→ GOAL OF THE EXERCISE: An exact copy of the listing is required, with its pictures removed.

→ DATA:
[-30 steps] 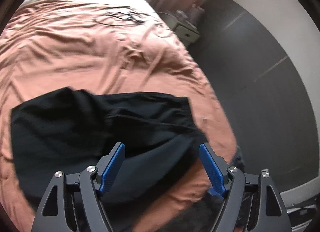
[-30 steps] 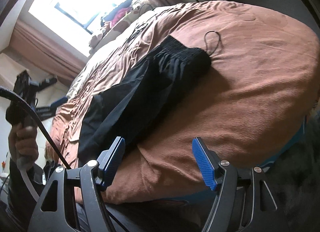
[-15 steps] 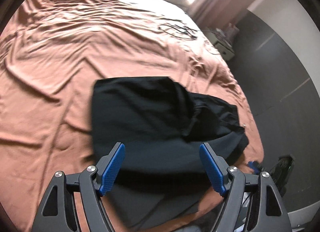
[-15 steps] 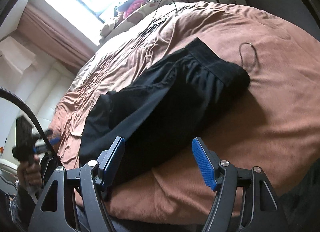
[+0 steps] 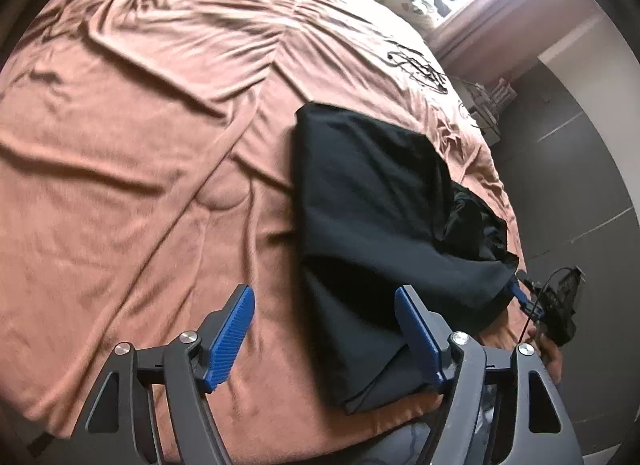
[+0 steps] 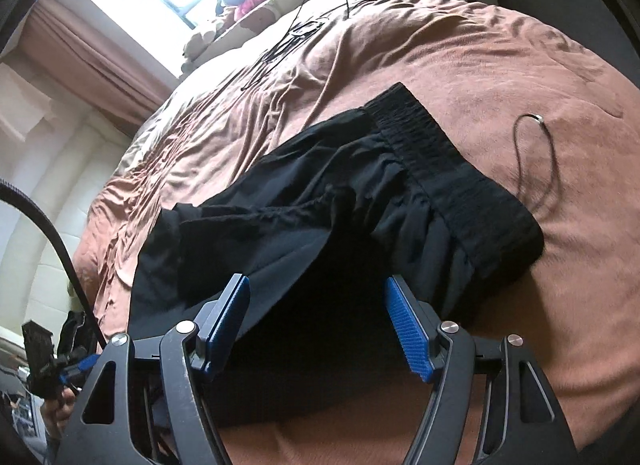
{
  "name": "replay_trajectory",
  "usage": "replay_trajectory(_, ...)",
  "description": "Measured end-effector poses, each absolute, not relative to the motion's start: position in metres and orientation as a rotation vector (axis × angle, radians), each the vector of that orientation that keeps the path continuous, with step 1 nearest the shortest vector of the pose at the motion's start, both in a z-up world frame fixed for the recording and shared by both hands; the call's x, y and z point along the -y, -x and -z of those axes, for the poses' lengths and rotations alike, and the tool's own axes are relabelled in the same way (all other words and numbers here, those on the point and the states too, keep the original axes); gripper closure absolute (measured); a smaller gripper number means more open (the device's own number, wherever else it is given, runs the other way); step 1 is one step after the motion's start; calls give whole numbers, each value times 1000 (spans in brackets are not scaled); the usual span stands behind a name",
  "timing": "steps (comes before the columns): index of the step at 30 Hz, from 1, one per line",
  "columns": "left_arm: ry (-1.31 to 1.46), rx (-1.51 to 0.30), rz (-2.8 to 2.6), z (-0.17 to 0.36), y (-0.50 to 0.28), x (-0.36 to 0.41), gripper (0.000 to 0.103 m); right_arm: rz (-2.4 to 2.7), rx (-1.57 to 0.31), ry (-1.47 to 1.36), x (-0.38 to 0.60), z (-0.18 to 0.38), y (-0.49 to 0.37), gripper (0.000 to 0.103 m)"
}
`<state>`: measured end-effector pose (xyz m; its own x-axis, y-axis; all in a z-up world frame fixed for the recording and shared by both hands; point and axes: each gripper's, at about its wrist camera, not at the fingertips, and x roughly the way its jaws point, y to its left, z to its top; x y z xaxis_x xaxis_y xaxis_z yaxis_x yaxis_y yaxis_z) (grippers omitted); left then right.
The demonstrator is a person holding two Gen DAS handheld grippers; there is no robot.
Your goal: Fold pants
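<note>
Lying folded on brown bedsheet (image 5: 120,169), black pants (image 5: 372,201), ribbed waistband (image 6: 452,169) showing, left tongs (image 5: 325,329) closing w/ nothing between, right tongs (image 6: 316,317) apart.

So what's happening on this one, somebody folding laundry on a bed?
Yes. A person holding a gripper in each hand is working on black pants lying partly folded on a brown bedspread. The left gripper hovers over the pants' near edge, its jaws closing with nothing pinched. The right gripper is open above the dark fabric near the waistband. Neither holds the pants.
</note>
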<state>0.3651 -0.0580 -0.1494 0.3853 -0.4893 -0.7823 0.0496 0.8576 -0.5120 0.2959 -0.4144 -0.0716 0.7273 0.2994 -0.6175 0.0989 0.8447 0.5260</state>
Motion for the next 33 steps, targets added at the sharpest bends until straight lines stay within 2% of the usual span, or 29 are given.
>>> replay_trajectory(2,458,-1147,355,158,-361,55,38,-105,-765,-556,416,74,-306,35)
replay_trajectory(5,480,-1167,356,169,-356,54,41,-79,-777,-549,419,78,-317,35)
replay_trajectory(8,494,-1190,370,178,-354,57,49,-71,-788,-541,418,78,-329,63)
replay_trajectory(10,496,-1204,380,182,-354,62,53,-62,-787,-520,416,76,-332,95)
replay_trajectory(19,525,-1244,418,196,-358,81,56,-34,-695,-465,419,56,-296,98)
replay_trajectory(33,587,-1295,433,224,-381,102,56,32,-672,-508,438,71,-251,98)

→ WRITTEN SOLUTION:
[-30 steps] 
[-30 steps] 
[-15 steps] 
[-15 steps] 
[+0 steps] 
[+0 steps] 
{
  "name": "replay_trajectory",
  "usage": "replay_trajectory(_, ...)",
  "description": "Measured end-effector poses, each absolute, not relative to the motion's start: position in metres and orientation as a rotation vector (axis × angle, radians), each the vector of that orientation that keeps the path continuous, with step 1 nearest the shortest vector of the pose at the motion's start, both in a z-up world frame fixed for the recording and shared by both hands; the call's x, y and z point along the -y, -x and -z of those axes, for the poses' lengths and rotations alike, and the tool's own axes are relabelled in the same way (all other words and numbers here, those on the point and the states too, keep the original axes); gripper closure absolute (measured); a smaller gripper number means more open (the device's own number, wherever else it is given, runs the other way); step 1 is one step after the motion's start; calls give whole numbers, each value times 1000 (spans in brackets are not scaled); the usual span stands behind a name",
  "timing": "steps (comes before the columns): index of the step at 30 Hz, from 1, one per line",
  "columns": "left_arm: ry (-1.31 to 1.46), rx (-1.51 to 0.30), rz (-2.8 to 2.6), z (-0.17 to 0.36), y (-0.50 to 0.28), x (-0.36 to 0.41), gripper (0.000 to 0.103 m); right_arm: rz (-2.4 to 2.7), rx (-1.57 to 0.31), ry (-1.47 to 1.36), x (-0.38 to 0.60), z (-0.18 to 0.38), y (-0.49 to 0.37), gripper (0.000 to 0.103 m)"
}
`<state>`: measured end-effector pose (xyz m; its own x-axis, y-axis; all in a z-up world frame fixed for the recording and shared by both hands; point and axes: each gripper's, at about its wrist camera, not at the fingertips, and x roughly the way its jaws point, y to its left, z to its top; x y z xaxis_x xaxis_y xaxis_z yaxis_x yaxis_y yaxis_z) (grippers omitted); left then right.
The demonstrator is a person holding two Gen DAS handheld grippers; there is no robot.
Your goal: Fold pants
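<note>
Lying folded on brown bedsheet (image 5: 120,169), black pants (image 5: 372,201), ribbed waistband (image 6: 452,169) showing, left tongs (image 5: 325,329) closing w/ nothing between, right tongs (image 6: 316,317) apart.

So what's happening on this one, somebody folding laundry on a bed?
Yes. A person holding a gripper in each hand is working on black pants lying partly folded on a brown bedspread. The left gripper hovers over the pants' near edge, its jaws closing with nothing pinched. The right gripper is open above the dark fabric near the waistband. Neither holds the pants.
</note>
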<state>0.3651 -0.0580 -0.1494 0.3853 -0.4893 -0.7823 0.0496 0.8576 -0.5120 0.2959 -0.4144 -0.0716 0.7273 0.2994 -0.6175 0.0989 0.8447 0.5260</state>
Motion for the next 33 steps, targets added at the sharpest bends until straight lines stay within 2% of the usual span, or 29 are given.
>>> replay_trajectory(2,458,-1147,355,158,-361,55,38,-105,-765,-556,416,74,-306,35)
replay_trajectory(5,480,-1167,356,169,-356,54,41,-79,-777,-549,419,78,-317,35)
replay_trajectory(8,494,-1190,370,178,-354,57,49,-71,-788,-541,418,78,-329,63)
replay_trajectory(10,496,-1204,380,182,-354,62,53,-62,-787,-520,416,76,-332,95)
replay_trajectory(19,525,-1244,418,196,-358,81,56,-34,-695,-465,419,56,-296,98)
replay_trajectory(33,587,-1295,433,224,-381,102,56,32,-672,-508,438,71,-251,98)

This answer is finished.